El mar tiene una gran capacidad biocida y de dilución frente a microorganismos de origen intestinal humano que llegan a nuestra costa. Sin embargo, animales filtradores, como los mejillones o almejas, son concentradores biológicos, filtran por tamaño de partícula, de modo que, junto a las microalgas de que se alimentan, ingieren microbios que pueden acabar en nuestra mesa.
Por ello, deben hacerse también análisis de moluscos filtradores, que son indicadores de la calidad de las aguas costeras.
—Vivimos en el momento con más legislación para proteger y conservar el medio ambiente marino: agendas 21, planes, estrategias… ¿Por qué no tienen efecto para solucionar un problema tan serio como la constante aparición en el litoral de las famosas toallitas y demás artículos de higiene personal provenientes de nuestros cuartos de baño?
—Es muy difícil aplicar la legislación ambiental solo mediante la vigilancia policial y las multas. Para solucionar el grave problema del vertido al váter de objetos higiénicos plásticos y aceite frito (uno de los componentes de las natas en las playas) es necesario impulsar procesos de comunicación de sus efectos negativos sobre el medio ambiente y nuestra calidad de vida. También hay que fomentar la participación ciudadana en la conservación del litoral, mediante, por ejemplo, la promoción del «apadrinamiento ambiental» por colectivos ciudadanos y escolares de tramos de costa.

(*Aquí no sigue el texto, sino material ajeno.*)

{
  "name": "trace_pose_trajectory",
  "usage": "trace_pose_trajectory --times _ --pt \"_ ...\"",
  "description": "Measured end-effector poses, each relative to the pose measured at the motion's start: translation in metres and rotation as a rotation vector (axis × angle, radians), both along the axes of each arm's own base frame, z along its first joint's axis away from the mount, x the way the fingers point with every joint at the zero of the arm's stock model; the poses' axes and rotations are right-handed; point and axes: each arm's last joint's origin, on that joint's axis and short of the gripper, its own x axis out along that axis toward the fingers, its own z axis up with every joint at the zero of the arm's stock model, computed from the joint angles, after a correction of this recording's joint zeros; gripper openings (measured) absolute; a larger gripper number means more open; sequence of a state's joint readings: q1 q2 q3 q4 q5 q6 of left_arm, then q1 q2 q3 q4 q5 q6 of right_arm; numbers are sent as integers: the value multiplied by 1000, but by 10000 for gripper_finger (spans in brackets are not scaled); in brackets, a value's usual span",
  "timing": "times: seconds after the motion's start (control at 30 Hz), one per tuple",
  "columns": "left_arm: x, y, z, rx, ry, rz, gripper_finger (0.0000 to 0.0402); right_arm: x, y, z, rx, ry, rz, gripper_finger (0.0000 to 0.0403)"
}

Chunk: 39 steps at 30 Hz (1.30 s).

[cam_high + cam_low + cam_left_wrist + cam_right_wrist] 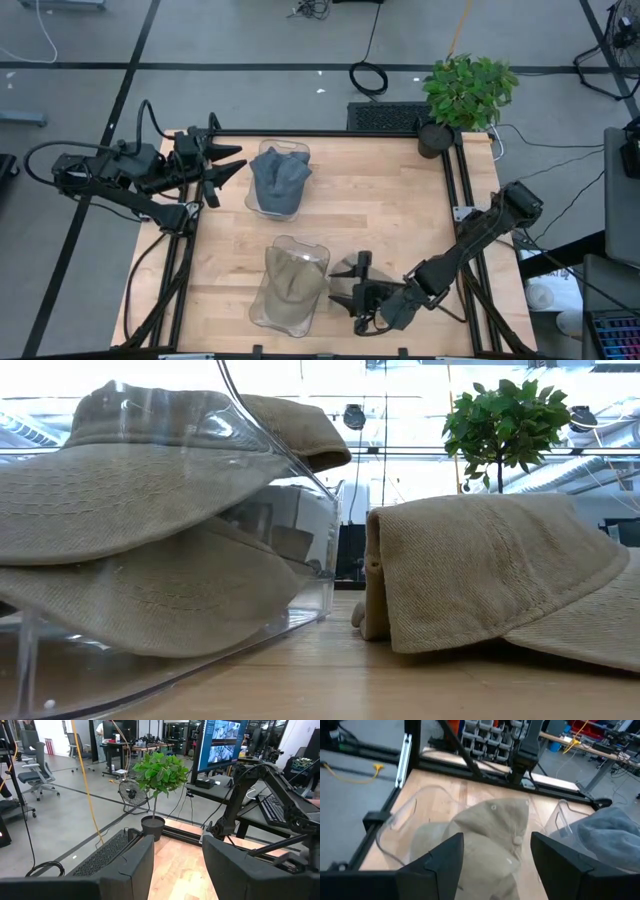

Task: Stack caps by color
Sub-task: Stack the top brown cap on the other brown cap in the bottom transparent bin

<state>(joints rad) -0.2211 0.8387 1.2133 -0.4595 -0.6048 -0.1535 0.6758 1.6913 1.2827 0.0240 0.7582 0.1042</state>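
Slate-blue caps [278, 178] are piled in a clear bin at the table's far left and also show in the right wrist view [615, 830]. Tan caps [292, 280] [150, 510] fill a second clear bin near the near edge. One loose tan cap [347, 268] [490, 575] [495, 832] lies folded on the wood just right of that bin, resting on its brim and crown. My right gripper [346, 282] [497, 865] is open, with one finger on each side of this cap. My left gripper [240, 160] [177, 865] is open and waits left of the blue bin.
Both clear bins have walls: the tan one [300, 470] stands close to the left of the loose cap, and the blue one [262, 210] stands farther off. A potted plant [468, 92] [157, 775] stands at the far right corner. Bare wood [390, 200] lies at the table's middle and right.
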Motion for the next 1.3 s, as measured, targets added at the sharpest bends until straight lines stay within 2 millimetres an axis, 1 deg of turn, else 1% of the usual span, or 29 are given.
trace_pose_trajectory --times 0.13,0.2,0.43,0.63,0.9,1.0,1.1,1.3 --pt "0 0 0 0 0 0 175 -6 -4 6 8 13 -8 216" --pt "0 0 0 0 0 0 175 -8 -6 7 14 28 -16 215" --pt "0 0 0 0 0 0 175 -14 -12 -10 28 59 -35 214" --pt "0 0 0 0 0 -1 175 -16 -13 -18 48 56 -41 213" --pt "0 0 0 0 0 -1 175 -19 -12 -16 54 53 -35 212" --pt "0 0 0 0 0 0 175 -20 -14 -11 57 41 -33 212" --pt "0 0 0 0 0 0 175 -25 -18 2 78 13 -28 212" --pt "0 0 0 0 0 0 175 -42 -23 26 84 -21 1 212"
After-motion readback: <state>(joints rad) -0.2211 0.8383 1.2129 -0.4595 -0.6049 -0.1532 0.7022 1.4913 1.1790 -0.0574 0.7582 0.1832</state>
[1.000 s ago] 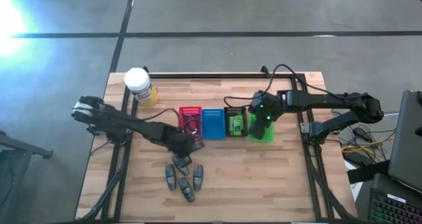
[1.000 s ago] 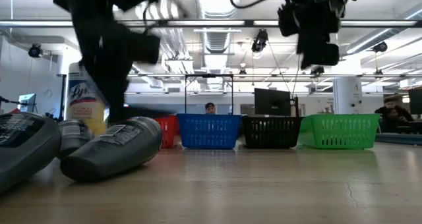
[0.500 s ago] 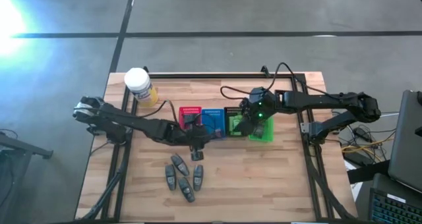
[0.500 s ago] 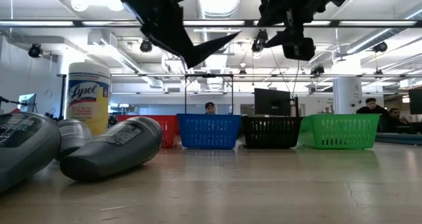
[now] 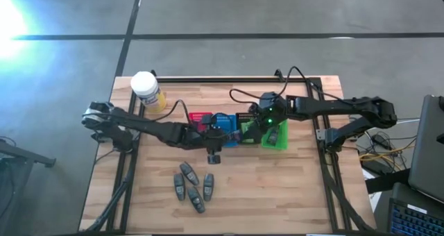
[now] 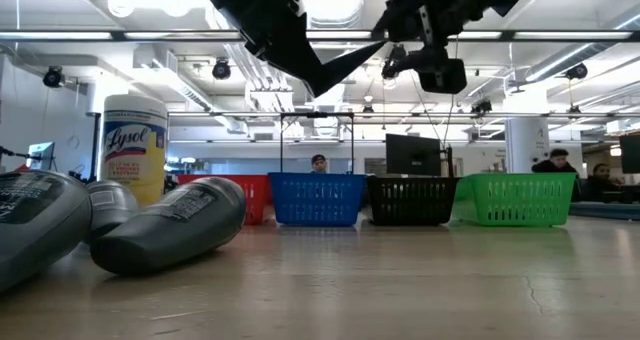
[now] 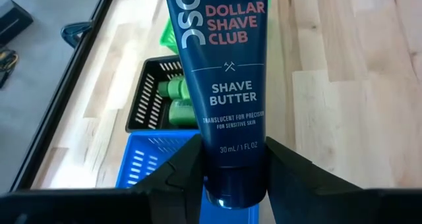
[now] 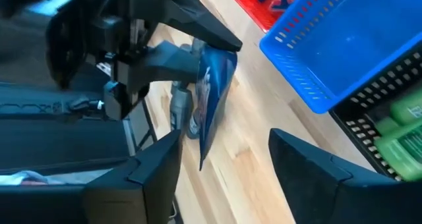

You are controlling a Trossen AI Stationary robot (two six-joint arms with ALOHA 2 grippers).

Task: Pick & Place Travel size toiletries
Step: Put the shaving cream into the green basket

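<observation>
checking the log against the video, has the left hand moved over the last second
Yes. In the high view the left hand, shut on the navy tube, has gone from in front of the red basket rightward to in front of the blue basket.

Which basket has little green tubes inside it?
The black basket, between the blue basket and the green basket, holds the green tubes. The blue one looks empty from here.

Baskets [image 5: 239, 130] mid-table; bare wood nr right edge.
</observation>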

—La mejora de la calidad del destino es un concepto que se usa mucho en la planificación turística, aunque sin demasiado éxito a simple vista. ¿Qué debería hacerse para evitar las natas que vemos ya en la superficie del mar justo cuando empiezan a llegar miles de visitantes para pasar sus vacaciones de verano en Málaga?
—La Costa del Sol recibe actualmente más de diez millones de turistas al año, que se unen a la población local. Sin embargo, no se invierte y existe un gran déficit en la realización de campañas de sensibilización ambiental y en la promoción del turismo sostenible. Tanto por la calidad ambiental del litoral como por nuestra economía y empleo, fuertemente ligados al sector turístico, es fundamental incidir en la raíz del problema: invertir en la educación ambiental de residentes y visitantes para promover un cambio de hábitos.
Así, se reduciría el volumen de residuos sólidos arrojados sobre la playa y enclaves litorales de difícil acceso para los servicios de limpieza municipales. También se frenaría la recolección indiscriminada por entretenimiento de cangrejos y lapas que amenazan la supervivencia de las poblaciones de invertebrados marinos del rompeolas.
Como conclusión, cabe resaltar que es necesaria la complicidad entre los organismos públicos y la ciudadanía para un desarrollo sostenible del litoral. Esto debe concretarse en protocolos y compromisos de participación efectiva, con retroalimentación de la administración sobre los resultados de las acciones que se pongan en marcha para la mejora ambiental de los entornos costeros. Todos y todas debemos y podemos aportar nuestro granito de arena en la conservación del litoral malagueño.